Python interface

This page gives a quick overview of how to use the Python classes and methods to compute distances between routes.

Input format

The routes or reaction tree are input as dictionaries that can be loaded from e.g. a JSON file. The structure of the dictionary follows the output format used by AiZynthFinder, but only a small number of fields are necessary. The structure is checked by the code, and if the validation fails, an exception will be raised.

The structure definition and validation code can be found in the route_distance.validation module.

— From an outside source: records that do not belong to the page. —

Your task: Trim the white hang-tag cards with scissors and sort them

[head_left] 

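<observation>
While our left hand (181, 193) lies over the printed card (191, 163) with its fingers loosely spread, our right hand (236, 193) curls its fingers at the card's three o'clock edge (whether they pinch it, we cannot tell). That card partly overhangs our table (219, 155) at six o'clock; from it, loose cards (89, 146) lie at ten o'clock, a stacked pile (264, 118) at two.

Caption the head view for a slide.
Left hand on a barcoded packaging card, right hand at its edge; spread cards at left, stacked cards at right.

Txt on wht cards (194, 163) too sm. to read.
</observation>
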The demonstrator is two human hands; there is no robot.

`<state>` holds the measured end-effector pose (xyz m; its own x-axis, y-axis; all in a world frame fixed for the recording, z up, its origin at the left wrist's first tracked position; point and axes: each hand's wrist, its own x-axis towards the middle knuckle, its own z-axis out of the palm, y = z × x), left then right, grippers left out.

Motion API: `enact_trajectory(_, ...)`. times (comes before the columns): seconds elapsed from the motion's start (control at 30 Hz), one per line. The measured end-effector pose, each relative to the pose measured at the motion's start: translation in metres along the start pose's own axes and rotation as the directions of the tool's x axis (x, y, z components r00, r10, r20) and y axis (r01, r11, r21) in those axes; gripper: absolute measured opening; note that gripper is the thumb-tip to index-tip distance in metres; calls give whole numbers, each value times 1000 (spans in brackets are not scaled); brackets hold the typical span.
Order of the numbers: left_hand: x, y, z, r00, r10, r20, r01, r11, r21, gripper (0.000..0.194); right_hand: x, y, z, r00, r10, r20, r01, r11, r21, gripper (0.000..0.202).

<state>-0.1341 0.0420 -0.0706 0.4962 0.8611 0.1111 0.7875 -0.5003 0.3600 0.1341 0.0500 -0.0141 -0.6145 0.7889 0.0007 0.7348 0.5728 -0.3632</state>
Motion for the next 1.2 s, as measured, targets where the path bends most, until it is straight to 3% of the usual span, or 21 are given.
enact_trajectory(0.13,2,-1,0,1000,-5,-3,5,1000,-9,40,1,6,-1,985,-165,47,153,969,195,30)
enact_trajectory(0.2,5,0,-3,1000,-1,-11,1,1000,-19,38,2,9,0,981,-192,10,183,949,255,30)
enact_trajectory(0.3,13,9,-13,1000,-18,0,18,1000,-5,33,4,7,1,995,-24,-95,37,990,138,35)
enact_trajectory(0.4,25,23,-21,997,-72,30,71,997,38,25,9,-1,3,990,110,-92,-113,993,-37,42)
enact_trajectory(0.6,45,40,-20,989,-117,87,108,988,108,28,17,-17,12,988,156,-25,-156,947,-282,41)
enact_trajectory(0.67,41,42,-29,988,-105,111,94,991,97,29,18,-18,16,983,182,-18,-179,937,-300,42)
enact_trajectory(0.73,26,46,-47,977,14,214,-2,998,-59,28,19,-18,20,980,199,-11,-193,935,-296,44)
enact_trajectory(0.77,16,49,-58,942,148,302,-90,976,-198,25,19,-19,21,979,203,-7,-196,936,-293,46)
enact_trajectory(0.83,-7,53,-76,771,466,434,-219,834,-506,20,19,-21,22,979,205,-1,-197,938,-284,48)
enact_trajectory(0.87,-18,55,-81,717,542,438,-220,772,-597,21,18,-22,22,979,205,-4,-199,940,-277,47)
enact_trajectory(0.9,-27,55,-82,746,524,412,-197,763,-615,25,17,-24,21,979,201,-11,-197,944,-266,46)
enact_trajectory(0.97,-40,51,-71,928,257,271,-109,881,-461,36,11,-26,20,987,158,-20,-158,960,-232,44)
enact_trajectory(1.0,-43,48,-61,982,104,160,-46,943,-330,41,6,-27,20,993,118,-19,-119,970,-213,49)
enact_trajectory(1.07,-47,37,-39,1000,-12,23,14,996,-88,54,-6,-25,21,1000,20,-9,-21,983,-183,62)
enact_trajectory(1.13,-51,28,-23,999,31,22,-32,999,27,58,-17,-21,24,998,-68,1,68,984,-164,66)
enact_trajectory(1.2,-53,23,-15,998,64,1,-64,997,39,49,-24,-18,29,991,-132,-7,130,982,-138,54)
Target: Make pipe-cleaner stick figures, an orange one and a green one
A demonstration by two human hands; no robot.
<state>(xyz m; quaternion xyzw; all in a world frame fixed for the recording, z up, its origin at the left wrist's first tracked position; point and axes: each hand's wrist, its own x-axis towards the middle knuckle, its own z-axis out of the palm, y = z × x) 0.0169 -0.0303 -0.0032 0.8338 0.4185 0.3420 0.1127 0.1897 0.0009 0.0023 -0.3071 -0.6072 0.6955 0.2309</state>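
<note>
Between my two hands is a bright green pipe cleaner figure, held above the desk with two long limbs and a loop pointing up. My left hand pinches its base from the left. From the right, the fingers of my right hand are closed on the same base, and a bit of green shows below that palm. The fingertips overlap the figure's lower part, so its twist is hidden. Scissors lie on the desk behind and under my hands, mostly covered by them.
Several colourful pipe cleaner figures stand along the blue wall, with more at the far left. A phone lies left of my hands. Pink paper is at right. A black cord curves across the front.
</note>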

The input structure should be a the type MoleculeNode which is a dictionary with the following fields

  • smiles - the SMILES string of the molecule represented by the node

  • type - should be the string “mol”

  • children - an optional list, containing at most one dictionary of type ReactionNode

The ReactionNode type is a dictionary with the following fields

  • type - should be the string “reaction”

  • children - a list of dictionaries of type MoleculeNode

It is easy to realize that this is a recursive definition. All extra fields in the dictionaries are ignored. And example dictionary is shown below

{
    "smiles": "CCCCOc1ccc(CC(=O)N(C)O)cc1",
    "type": "mol",
    "children": [
        {
            "type": "reaction",
            "children": [
                {
                    "smiles": "CCCCOc1ccc(CC(=O)Cl)cc1",
                    "type": "mol"
                },
                {
                    "smiles": "CNO",
                    "type": "mol"
                }
            ]
        }
    ]
}

Calculating TED

To compute the distance between two routes, we will first load them from a JSON file

import json
with open("my_routes.json", "r") as fileobj:
    routes = json.load(fileobj)

Then we will create two wrapper objects that will take care of the calculations

from route_distances.ted.reactiontree import ReactionTreeWrapper
wrapper1 = ReactionTreeWrapper(routes[0], content="both")
wrapper2 = ReactionTreeWrapper(routes[1], content="both")

The argument content can be molecules, reactions or both and specify what nodes are included in the calculation.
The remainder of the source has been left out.